• _Records from a dataset_
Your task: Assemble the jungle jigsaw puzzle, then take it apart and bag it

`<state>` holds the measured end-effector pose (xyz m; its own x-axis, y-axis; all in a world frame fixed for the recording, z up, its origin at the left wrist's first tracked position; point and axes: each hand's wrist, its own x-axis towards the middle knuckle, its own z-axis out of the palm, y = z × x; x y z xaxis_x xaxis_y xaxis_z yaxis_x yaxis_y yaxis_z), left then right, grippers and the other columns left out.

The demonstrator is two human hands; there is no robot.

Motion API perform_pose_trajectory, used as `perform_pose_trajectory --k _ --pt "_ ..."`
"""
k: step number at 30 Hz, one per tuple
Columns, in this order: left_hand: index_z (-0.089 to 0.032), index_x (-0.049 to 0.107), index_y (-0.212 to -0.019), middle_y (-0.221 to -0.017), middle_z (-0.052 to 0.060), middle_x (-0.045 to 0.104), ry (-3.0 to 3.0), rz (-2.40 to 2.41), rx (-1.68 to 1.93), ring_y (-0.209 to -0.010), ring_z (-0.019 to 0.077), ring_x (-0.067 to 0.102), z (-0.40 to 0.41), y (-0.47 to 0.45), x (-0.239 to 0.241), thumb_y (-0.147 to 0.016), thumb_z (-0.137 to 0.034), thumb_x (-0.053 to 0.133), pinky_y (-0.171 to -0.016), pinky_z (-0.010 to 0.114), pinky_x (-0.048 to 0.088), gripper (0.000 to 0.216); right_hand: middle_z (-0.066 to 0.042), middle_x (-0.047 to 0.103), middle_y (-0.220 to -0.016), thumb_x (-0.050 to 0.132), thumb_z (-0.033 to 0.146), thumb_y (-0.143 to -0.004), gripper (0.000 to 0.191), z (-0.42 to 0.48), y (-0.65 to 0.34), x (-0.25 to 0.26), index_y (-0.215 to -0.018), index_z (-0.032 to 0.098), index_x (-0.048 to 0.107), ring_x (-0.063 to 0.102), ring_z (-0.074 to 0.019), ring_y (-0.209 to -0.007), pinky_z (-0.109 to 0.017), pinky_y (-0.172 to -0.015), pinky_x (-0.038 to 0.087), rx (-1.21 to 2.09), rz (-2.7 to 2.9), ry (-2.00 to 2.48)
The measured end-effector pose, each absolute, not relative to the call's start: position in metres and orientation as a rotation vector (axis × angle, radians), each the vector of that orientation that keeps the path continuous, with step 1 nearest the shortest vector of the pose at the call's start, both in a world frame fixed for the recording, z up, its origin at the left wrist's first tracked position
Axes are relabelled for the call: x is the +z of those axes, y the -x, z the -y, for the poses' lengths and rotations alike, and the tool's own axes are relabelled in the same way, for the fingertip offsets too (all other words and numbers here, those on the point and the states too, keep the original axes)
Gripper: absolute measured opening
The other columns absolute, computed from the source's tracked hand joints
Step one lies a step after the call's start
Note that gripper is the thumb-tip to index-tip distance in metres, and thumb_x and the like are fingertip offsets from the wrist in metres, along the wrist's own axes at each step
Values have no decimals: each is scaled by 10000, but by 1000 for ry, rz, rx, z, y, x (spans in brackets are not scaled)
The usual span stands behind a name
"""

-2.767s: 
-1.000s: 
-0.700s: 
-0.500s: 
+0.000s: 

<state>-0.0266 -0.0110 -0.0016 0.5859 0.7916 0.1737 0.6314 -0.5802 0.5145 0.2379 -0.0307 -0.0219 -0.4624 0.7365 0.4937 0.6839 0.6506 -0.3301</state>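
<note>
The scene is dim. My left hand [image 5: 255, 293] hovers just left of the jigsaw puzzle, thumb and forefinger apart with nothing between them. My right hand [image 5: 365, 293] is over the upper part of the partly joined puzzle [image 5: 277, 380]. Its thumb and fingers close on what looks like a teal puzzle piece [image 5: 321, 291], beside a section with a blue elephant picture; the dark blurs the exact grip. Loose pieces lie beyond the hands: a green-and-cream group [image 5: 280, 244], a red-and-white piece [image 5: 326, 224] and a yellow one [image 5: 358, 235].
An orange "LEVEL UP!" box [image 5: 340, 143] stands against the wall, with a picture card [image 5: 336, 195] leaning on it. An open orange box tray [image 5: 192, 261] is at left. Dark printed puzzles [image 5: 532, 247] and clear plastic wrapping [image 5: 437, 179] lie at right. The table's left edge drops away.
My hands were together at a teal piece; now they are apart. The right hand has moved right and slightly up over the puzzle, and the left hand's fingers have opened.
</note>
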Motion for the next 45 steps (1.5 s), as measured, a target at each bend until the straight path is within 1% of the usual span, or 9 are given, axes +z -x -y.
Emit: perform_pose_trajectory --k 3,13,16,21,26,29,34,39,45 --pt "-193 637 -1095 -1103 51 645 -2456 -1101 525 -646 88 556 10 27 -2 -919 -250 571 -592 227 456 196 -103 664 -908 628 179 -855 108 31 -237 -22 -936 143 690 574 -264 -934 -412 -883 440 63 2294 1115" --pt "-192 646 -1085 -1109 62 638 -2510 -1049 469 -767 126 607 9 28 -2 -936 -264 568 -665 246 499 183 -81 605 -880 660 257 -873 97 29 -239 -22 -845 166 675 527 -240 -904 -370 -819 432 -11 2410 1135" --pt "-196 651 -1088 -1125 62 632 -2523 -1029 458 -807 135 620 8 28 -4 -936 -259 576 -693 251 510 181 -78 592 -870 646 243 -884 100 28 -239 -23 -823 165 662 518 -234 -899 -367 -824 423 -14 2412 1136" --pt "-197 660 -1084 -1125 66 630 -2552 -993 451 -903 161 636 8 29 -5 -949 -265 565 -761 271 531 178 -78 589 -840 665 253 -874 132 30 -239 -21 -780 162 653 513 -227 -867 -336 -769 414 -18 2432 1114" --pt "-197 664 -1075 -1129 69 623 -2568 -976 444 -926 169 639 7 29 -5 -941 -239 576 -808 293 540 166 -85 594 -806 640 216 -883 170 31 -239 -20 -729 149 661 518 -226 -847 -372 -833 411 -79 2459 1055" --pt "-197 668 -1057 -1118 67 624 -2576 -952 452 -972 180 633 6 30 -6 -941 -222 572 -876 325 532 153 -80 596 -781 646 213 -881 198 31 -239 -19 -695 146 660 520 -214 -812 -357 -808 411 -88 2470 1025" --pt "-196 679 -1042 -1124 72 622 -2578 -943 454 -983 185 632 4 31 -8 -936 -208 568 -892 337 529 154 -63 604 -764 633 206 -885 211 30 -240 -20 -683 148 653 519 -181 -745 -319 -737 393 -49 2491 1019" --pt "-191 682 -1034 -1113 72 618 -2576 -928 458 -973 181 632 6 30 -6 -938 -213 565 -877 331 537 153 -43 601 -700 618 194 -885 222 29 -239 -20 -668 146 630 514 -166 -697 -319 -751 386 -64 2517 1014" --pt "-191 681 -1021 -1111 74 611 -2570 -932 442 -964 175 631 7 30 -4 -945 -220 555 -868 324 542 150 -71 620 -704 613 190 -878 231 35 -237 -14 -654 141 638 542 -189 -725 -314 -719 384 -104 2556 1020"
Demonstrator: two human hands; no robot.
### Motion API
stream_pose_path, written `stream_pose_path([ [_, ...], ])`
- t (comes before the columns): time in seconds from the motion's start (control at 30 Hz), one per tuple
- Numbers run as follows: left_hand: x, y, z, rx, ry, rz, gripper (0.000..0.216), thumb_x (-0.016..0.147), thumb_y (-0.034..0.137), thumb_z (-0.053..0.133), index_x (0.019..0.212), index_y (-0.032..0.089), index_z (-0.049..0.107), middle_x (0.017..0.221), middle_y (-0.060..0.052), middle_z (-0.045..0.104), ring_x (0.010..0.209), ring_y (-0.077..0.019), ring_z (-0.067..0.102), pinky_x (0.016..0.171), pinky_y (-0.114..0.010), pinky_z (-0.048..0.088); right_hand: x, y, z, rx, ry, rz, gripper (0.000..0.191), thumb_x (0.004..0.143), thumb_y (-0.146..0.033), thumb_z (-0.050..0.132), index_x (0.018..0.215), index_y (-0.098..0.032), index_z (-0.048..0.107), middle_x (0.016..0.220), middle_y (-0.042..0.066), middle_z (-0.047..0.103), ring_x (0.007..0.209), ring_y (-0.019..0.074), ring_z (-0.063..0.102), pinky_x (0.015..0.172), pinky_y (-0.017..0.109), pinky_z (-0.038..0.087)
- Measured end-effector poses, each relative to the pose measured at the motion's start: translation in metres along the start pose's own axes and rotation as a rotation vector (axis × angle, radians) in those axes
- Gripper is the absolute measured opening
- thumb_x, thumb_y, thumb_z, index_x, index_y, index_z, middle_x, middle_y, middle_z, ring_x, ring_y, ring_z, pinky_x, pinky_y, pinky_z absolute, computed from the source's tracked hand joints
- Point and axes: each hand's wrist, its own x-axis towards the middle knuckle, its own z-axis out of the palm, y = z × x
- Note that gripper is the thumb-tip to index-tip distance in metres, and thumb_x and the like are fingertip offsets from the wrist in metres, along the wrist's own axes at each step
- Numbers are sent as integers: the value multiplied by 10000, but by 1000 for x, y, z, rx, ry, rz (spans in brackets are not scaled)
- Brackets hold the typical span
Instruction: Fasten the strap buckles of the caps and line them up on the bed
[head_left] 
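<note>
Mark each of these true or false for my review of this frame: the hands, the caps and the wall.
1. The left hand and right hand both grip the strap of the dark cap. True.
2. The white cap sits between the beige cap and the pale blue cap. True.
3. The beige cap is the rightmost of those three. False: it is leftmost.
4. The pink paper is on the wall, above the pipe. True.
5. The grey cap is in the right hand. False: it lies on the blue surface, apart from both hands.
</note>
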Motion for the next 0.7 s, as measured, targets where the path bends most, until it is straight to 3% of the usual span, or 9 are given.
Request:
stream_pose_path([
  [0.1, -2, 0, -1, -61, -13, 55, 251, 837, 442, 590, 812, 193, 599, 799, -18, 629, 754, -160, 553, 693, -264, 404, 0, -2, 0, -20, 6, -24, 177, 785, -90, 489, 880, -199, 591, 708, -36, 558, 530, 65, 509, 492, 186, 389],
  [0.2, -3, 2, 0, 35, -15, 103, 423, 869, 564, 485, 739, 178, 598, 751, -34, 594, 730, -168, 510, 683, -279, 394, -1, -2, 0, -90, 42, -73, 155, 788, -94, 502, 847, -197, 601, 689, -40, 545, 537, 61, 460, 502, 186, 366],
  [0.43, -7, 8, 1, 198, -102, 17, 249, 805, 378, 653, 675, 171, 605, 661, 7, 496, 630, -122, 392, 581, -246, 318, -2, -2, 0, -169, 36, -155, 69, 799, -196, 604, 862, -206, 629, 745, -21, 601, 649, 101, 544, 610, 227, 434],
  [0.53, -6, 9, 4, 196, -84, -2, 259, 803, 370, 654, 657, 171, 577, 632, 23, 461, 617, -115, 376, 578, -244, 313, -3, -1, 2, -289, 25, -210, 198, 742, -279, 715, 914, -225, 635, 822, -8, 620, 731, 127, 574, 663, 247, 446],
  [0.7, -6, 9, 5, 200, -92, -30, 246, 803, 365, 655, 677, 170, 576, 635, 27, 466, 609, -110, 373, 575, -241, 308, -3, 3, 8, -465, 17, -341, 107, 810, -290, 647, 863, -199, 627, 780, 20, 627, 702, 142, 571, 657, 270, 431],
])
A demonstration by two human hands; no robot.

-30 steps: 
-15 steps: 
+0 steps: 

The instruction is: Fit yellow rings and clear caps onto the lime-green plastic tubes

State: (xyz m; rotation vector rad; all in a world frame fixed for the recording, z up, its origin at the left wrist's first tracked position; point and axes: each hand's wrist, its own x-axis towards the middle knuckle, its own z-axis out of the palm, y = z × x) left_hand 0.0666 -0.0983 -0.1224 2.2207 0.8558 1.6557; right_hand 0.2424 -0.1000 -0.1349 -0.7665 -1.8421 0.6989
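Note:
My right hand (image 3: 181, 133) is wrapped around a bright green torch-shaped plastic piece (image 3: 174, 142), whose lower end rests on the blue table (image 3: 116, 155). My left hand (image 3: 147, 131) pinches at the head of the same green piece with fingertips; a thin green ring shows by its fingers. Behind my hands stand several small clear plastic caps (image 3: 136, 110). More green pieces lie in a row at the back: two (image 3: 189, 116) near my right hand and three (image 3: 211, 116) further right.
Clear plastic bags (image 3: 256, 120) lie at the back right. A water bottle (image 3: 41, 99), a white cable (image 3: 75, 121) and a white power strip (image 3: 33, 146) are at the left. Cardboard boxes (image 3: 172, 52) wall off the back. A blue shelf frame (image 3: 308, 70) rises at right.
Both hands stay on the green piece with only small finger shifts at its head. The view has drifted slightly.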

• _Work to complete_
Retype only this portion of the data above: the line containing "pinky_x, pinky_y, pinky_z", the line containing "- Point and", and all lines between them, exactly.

• _Result below_
- thumb_x, thumb_y, thumb_z, index_x, index_y, index_z, middle_x, middle_y, middle_z, ring_x, ring_y, ring_z, pinky_x, pinky_y, pinky_z absolute, computed from the source's tracked hand joints
- Point and axes: each hand's wrist, its own x-axis towards the middle knuckle, its own z-axis out of the palm, y = z × x

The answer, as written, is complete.